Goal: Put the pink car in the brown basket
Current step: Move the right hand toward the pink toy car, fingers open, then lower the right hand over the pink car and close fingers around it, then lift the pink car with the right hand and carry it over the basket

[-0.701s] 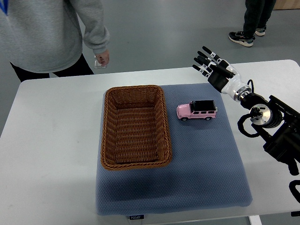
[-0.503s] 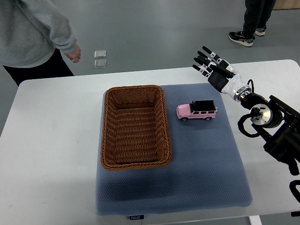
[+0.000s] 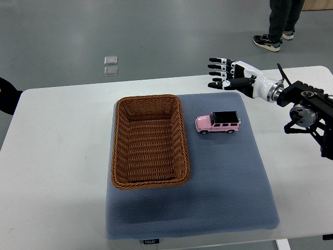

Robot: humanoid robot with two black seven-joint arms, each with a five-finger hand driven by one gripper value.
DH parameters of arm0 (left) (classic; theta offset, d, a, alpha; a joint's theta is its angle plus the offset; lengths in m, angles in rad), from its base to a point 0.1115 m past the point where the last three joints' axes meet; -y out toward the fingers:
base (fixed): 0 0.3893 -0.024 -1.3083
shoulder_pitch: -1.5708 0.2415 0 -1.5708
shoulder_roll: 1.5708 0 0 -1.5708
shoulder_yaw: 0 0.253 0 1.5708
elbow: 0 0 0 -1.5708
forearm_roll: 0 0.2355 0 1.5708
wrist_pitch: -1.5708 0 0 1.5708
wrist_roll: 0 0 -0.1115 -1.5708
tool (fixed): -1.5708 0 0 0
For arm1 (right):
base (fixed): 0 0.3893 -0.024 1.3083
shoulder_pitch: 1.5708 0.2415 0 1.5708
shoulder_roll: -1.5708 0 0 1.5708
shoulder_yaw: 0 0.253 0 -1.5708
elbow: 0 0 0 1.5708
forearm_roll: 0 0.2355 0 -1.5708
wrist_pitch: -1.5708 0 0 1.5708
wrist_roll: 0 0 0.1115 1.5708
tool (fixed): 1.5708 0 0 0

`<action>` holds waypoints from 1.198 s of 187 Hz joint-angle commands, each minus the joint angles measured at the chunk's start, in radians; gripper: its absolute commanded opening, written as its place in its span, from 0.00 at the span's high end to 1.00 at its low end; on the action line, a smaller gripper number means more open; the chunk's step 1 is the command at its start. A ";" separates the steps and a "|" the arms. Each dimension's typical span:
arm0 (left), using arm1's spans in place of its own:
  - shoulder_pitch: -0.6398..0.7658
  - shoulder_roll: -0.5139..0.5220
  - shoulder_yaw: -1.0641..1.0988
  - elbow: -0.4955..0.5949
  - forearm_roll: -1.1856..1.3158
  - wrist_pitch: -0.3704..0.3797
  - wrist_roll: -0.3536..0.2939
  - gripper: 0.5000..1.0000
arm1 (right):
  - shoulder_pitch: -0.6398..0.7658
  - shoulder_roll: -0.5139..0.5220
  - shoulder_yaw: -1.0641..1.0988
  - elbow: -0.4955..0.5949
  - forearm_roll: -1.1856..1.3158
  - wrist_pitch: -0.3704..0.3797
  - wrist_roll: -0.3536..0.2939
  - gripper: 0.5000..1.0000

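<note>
Mat (image 3: 223, 177) lies bare around pink car (image 3: 218, 123), beside brown basket (image 3: 150, 140); right hand (image 3: 230, 75) hovers, fingers spread, empty.

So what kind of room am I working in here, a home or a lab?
Most likely a lab or test hall, not a home: a bare grey floor, a plain white table with a blue mat staged for one pink car and brown basket, and a bystander's legs nearby.
</note>
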 commanded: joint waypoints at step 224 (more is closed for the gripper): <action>-0.001 0.000 -0.004 0.010 0.000 0.000 0.000 0.00 | 0.101 -0.089 -0.512 0.135 -0.557 -0.272 0.040 1.00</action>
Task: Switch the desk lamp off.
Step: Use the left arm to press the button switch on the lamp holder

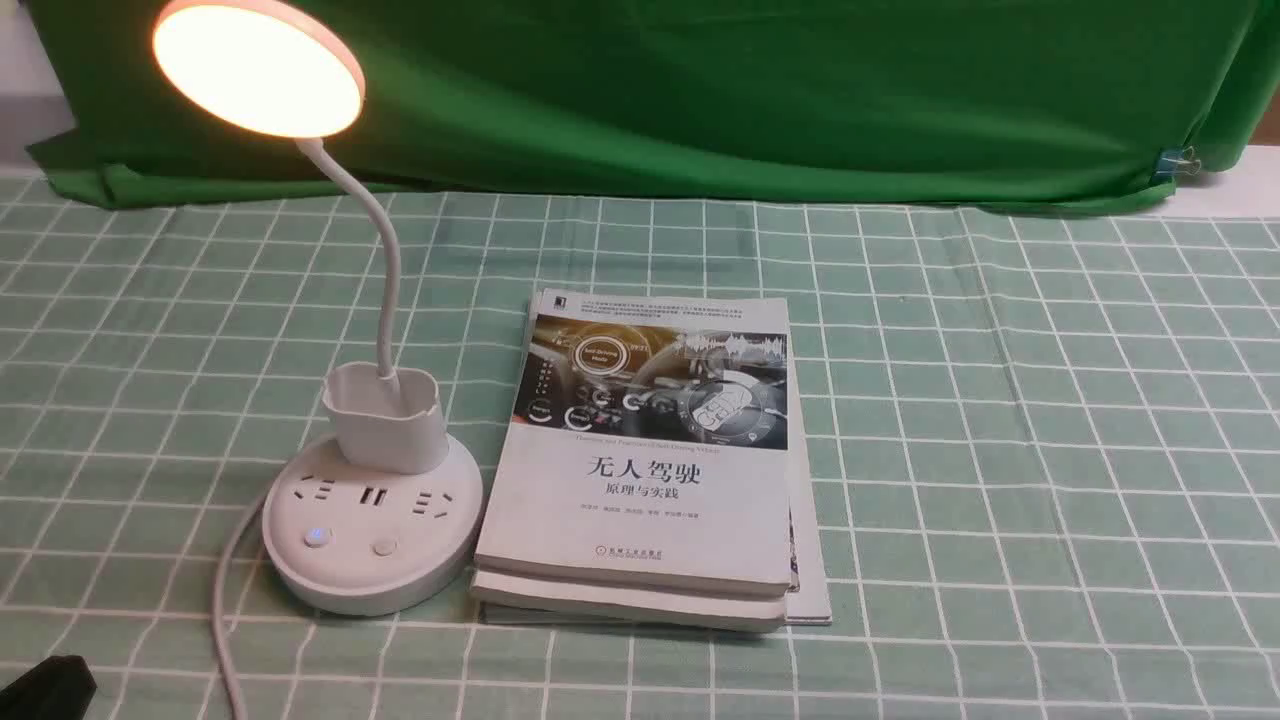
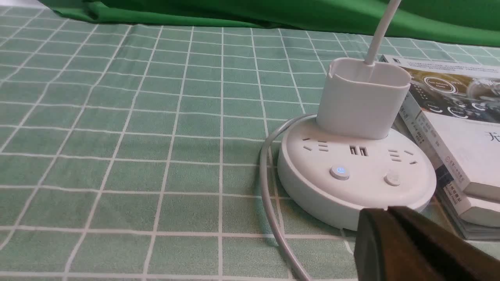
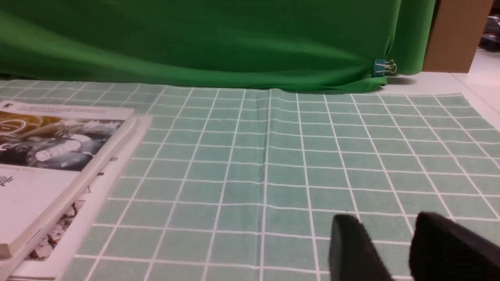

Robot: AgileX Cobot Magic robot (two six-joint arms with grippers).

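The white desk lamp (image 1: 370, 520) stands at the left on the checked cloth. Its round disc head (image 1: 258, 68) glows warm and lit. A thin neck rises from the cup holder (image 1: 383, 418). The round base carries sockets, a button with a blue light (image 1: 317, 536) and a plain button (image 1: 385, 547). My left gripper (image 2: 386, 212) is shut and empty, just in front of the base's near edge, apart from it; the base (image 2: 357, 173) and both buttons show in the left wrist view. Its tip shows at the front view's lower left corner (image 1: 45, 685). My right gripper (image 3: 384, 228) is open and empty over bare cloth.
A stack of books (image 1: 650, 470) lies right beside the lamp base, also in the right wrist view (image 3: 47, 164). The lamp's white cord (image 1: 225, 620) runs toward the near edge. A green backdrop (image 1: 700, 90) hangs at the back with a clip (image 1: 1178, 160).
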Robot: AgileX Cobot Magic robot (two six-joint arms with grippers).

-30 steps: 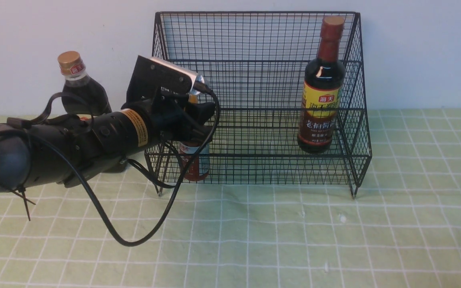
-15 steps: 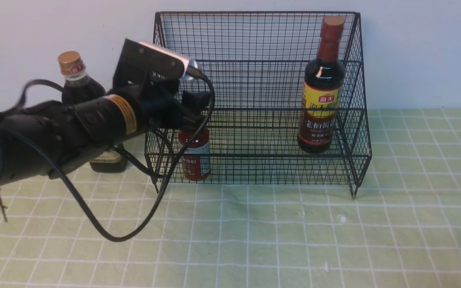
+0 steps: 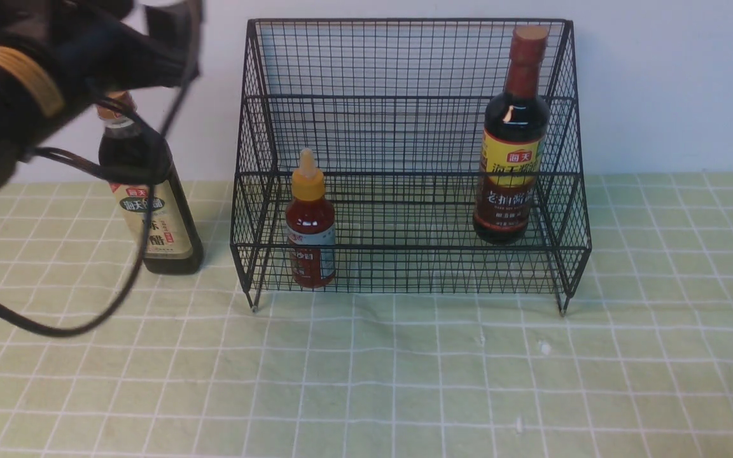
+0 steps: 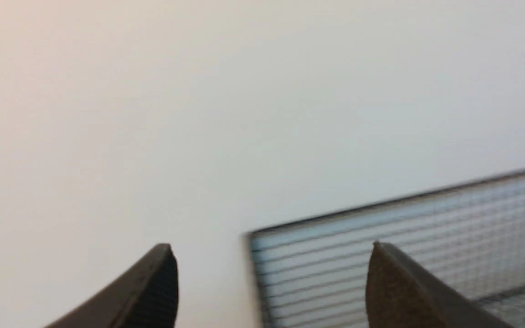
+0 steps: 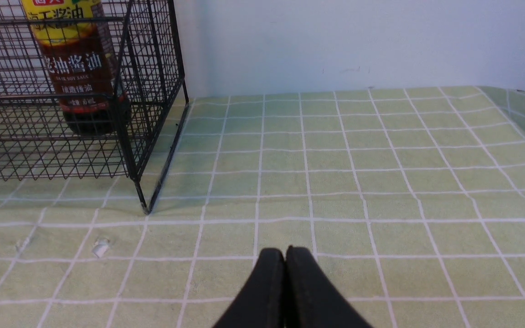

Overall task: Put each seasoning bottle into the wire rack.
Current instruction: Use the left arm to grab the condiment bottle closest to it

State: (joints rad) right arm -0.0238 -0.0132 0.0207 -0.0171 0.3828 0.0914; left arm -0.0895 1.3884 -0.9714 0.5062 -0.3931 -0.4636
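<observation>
Right gripper [image 5: 285, 249] low over the green checked cloth [image 3: 404, 381], jaws pressed together, nothing held. Wire rack [image 3: 404, 95] on the cloth with 2 bottles inside: small red sauce bottle [image 3: 310, 235] upright at the front left of the lower tier, reddish-brown cap bottle [image 3: 511, 165] upright at the right side. Gold cap bottle [image 3: 156, 216] upright on the cloth outside, just beside the rack's left side. Left arm [image 3: 16, 95] high at the left, blurred, crossing that bottle's neck. Left gripper [image 4: 271, 255] jaws wide apart, empty, facing the wall [image 4: 198, 114] and the rack's top edge.
</observation>
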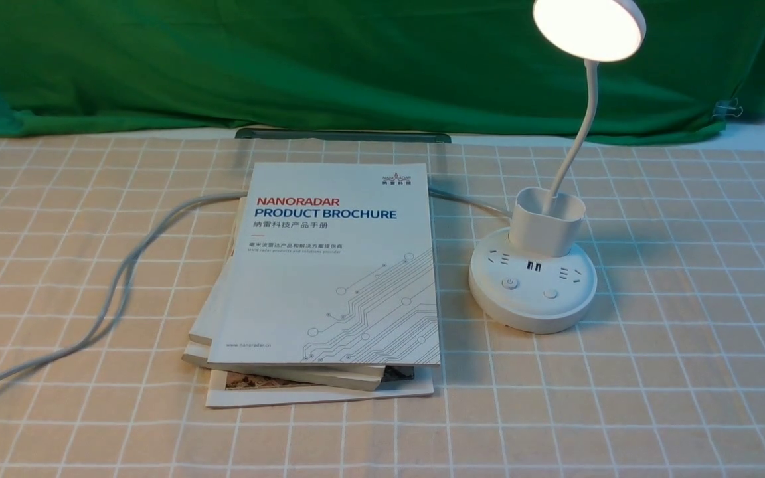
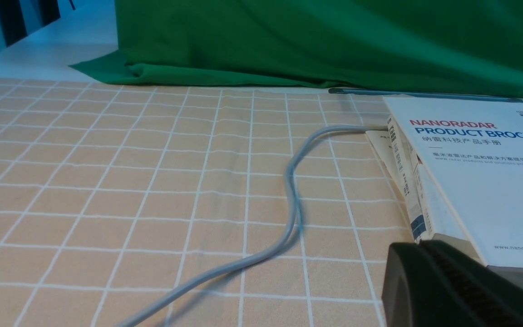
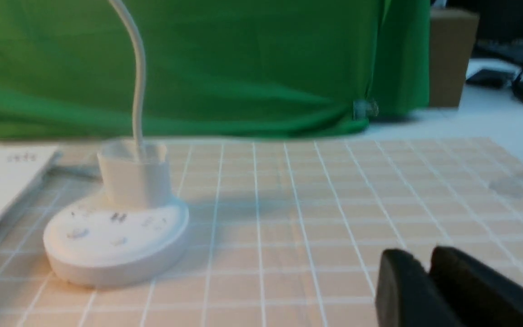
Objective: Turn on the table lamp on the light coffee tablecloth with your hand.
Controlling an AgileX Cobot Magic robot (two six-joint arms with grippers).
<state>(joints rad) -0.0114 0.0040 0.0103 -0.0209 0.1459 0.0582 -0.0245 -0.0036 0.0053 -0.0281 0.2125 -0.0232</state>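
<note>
A staged lab table: green backdrop cloth [image 1: 329, 66] behind gridded tablecloth [image 1: 655, 372]

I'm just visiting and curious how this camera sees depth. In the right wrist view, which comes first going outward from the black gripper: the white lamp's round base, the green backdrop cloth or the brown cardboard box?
1. The white lamp's round base, on the checked tan tablecloth, nearest the right gripper.
2. The green backdrop cloth, behind the lamp.
3. The brown cardboard box, beyond the backdrop's edge.
</note>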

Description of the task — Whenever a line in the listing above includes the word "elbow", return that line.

Task response —
elbow: 0 0 0 -1.5708
elbow: 0 0 0 1.5708
  - elbow: -0.4955..0.5949
  - elbow: -0.4955..0.5949

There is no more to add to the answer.